Task details –
Search the data for the string "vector" and copy each line in which it appears.

Dataset items –
-*-

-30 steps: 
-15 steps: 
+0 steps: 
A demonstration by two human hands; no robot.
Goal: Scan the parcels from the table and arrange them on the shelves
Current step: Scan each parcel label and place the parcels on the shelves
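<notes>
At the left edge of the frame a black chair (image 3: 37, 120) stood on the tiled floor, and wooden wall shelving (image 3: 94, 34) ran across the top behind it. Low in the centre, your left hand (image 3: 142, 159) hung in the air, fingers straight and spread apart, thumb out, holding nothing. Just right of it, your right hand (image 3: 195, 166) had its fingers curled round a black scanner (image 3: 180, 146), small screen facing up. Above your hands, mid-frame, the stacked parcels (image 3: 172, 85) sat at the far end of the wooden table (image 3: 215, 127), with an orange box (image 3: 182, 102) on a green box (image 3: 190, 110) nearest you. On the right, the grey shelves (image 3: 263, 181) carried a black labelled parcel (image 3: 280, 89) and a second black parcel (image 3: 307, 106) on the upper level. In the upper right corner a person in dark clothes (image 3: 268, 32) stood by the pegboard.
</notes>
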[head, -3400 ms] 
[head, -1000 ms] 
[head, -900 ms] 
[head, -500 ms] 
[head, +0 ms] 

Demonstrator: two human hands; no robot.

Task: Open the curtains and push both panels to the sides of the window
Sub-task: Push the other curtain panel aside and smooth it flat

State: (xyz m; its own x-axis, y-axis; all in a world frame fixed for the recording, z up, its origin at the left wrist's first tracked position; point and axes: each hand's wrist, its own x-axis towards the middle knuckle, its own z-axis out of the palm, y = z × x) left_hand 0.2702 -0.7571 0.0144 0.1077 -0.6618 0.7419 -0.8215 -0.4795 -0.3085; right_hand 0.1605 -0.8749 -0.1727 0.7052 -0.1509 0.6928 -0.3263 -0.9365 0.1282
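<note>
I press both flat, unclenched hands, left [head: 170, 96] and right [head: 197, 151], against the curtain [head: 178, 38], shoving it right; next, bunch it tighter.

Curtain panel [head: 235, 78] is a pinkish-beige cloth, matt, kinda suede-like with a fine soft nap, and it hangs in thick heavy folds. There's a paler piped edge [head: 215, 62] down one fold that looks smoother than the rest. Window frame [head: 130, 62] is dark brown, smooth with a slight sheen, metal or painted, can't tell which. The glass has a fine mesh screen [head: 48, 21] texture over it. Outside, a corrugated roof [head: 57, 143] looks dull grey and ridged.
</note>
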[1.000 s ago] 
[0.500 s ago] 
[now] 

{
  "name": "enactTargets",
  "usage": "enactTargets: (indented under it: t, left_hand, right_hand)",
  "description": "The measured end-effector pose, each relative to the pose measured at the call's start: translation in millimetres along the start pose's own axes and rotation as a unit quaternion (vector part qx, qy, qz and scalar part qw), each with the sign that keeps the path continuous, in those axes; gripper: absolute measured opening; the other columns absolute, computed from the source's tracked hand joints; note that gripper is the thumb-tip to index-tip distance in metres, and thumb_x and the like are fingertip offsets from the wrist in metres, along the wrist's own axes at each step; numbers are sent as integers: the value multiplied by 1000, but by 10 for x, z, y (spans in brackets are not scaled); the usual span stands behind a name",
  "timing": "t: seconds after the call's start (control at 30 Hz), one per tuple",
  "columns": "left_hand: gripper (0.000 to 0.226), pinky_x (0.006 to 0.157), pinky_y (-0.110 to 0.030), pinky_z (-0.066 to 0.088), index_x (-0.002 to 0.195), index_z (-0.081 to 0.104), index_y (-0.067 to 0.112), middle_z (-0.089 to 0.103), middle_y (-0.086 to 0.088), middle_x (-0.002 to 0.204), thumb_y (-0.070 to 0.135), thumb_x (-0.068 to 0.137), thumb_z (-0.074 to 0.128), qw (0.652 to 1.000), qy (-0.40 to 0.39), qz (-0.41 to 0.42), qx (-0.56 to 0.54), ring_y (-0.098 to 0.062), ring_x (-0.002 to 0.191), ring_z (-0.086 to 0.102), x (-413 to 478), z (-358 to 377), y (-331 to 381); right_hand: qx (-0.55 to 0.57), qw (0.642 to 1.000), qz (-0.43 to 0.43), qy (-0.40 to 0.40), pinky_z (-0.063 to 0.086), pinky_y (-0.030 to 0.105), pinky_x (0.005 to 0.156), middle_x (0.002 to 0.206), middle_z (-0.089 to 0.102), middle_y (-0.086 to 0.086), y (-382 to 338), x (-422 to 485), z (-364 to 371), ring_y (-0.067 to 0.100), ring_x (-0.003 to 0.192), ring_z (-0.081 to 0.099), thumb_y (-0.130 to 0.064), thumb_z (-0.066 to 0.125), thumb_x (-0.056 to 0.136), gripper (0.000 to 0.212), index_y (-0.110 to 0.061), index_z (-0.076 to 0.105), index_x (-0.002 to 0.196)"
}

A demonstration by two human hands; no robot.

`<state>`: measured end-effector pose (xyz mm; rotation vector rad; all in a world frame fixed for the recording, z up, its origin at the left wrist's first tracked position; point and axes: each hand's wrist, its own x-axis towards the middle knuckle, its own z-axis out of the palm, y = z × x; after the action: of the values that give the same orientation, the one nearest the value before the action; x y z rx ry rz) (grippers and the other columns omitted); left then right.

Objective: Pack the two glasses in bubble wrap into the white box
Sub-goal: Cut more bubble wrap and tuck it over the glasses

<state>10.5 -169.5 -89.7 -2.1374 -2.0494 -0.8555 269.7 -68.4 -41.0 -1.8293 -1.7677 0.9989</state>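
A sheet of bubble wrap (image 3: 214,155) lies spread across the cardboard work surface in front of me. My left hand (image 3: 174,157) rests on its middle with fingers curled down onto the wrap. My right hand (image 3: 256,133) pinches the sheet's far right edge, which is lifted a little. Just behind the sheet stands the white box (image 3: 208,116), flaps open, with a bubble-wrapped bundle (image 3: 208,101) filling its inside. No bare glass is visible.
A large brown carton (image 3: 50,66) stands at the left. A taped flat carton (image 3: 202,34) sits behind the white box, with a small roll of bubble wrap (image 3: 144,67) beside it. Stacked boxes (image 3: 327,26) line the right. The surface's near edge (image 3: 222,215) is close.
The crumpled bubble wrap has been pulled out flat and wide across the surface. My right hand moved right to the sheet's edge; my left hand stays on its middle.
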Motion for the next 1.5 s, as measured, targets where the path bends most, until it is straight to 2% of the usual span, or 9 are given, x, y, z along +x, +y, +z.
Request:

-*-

Solved exercise –
  "description": "The measured end-effector pose, each relative to the pose measured at the call's start: translation in millimetres along the start pose's own axes and rotation as a unit quaternion (vector part qx, qy, qz and scalar part qw), each with the sign that keeps the path continuous, in those axes; gripper: absolute measured opening; the other columns absolute, computed from the source's tracked hand joints; note that gripper is the thumb-tip to index-tip distance in metres, and thumb_x and the like are fingertip offsets from the wrist in metres, along the wrist's own axes at each step; numbers are sent as integers: the value multiplied by 1000, but by 10 for x, z, y (spans in brackets are not scaled); the usual span stands behind a name",
`<state>`: measured end-effector pose (xyz mm; rotation vector rad; all in a world frame fixed for the recording, z up, its origin at the left wrist's first tracked position; point and axes: each hand's wrist, its own x-axis towards the middle knuckle, its own z-axis out of the palm, y = z × x; after the action: of the values that give the same orientation, the one nearest the value before the action; x y z rx ry rz) (grippers and the other columns omitted); left then right.

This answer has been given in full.